Pour ce qui est du candidat néo-démocrate, il a cherché à s’appuyer sur l’héritage de Guy Caron et à mettre de l’avant quelques propositions, comme un revenu de base universel. Aura-t-il réussi à faire progresser un parti qui ne compte plus qu’un député au Québec? Rien n’est moins sûr : une seule question du public lui a été adressée.
La décroissance marque des points
Certains tenteront probablement de déterminer un·e gagnant·e de ce débat.

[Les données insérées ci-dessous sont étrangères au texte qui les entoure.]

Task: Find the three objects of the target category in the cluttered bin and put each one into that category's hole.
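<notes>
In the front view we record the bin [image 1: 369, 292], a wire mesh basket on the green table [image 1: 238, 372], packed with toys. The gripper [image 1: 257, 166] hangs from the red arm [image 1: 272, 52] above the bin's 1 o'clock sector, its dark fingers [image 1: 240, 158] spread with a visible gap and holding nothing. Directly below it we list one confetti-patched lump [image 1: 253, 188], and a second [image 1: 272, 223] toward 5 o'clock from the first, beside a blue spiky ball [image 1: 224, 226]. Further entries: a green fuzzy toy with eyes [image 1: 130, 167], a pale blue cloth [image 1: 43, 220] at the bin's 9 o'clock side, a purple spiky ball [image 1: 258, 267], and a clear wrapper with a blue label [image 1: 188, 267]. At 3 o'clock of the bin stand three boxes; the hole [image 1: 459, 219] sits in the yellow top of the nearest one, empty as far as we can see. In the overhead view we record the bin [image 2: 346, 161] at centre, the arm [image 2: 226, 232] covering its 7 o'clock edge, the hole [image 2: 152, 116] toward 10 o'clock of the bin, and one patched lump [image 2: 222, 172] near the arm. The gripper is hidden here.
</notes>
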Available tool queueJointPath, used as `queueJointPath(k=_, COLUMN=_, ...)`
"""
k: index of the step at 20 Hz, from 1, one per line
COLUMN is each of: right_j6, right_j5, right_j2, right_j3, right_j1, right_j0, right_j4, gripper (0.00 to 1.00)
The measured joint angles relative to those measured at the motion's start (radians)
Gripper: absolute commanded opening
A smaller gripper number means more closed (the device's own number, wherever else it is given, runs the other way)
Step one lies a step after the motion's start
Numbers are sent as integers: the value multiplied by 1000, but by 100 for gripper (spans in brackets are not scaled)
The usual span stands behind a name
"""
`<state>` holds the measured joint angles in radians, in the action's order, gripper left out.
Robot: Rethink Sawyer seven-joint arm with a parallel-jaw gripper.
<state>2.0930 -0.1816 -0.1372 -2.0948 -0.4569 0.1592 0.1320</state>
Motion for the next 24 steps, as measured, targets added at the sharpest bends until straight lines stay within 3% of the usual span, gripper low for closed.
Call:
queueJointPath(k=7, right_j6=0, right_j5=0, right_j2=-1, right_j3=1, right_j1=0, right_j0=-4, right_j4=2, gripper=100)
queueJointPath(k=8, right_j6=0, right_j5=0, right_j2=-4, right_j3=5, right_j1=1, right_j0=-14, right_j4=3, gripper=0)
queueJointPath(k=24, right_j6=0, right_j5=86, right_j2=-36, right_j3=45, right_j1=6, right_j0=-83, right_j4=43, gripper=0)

Le Mouton Noir ne s’y risquera pas : la question qu’on devrait se poser dans un exercice de ce type, c’est « comprend-on mieux les enjeux de cette élection? » Nous aurions tendance à y répondre par la négative.
Notons quand même que la candidate indépendante Noémi Bureau-Civil a gagné l’affection d’une partie de l’auditoire : ses interventions à contre-courant, au cours desquelles elle a remis en question le bien-fondé de la croissance économique et affirmé que « tous les autres partis font fausse route » lui ont valu de belles salves d’applaudissement, qui devraient nous interroger sur la nécessité de ramener un peu de cœur dans le système politique.
Elle a annoncé qu’au cas où elle serait élue, elle donnerait 80 % de son salaire de députée (185 000 $) pour l’organisation d’une convention citoyenne au cours de laquelle un projet de loi serait élaboré, une proposition rafraîchissante à une époque où la demande de participation citoyenne est grande.
Mme Bureau-Civil s’est toutefois montrée peu empathique face à une question d’un jeune homme s’inquiétant de l’avenir de l’entreprise de sa mère, qui vend de la moulée aux fermes laitières de la région, dans une société post-croissance. « La croissance économique infinie est impossible, donc aussi bien organiser [la décroissance] avec des revenus [universels garantis] qui permettent aux personnes de se réorienter avec des emplois qui ont plus de sens et qui répondent mieux aux besoins de la population », a-t-elle répondu.
Comme prévu, le candidat du Parti populaire du Canada Jean Tardy n’a pas pu participer au débat, puisqu’il n’a pas de passeport vaccinal. Entré sans masque dans le cégep en compagnie de sympathisants, il a été intercepté par les agents de sécurité mais s’est quand même rendu jusqu’à l’entrée de la salle Georges-Beaulieu, où le contrôle du passeport vaccinal avait lieu. Il a dû par la suite rebrousser chemin.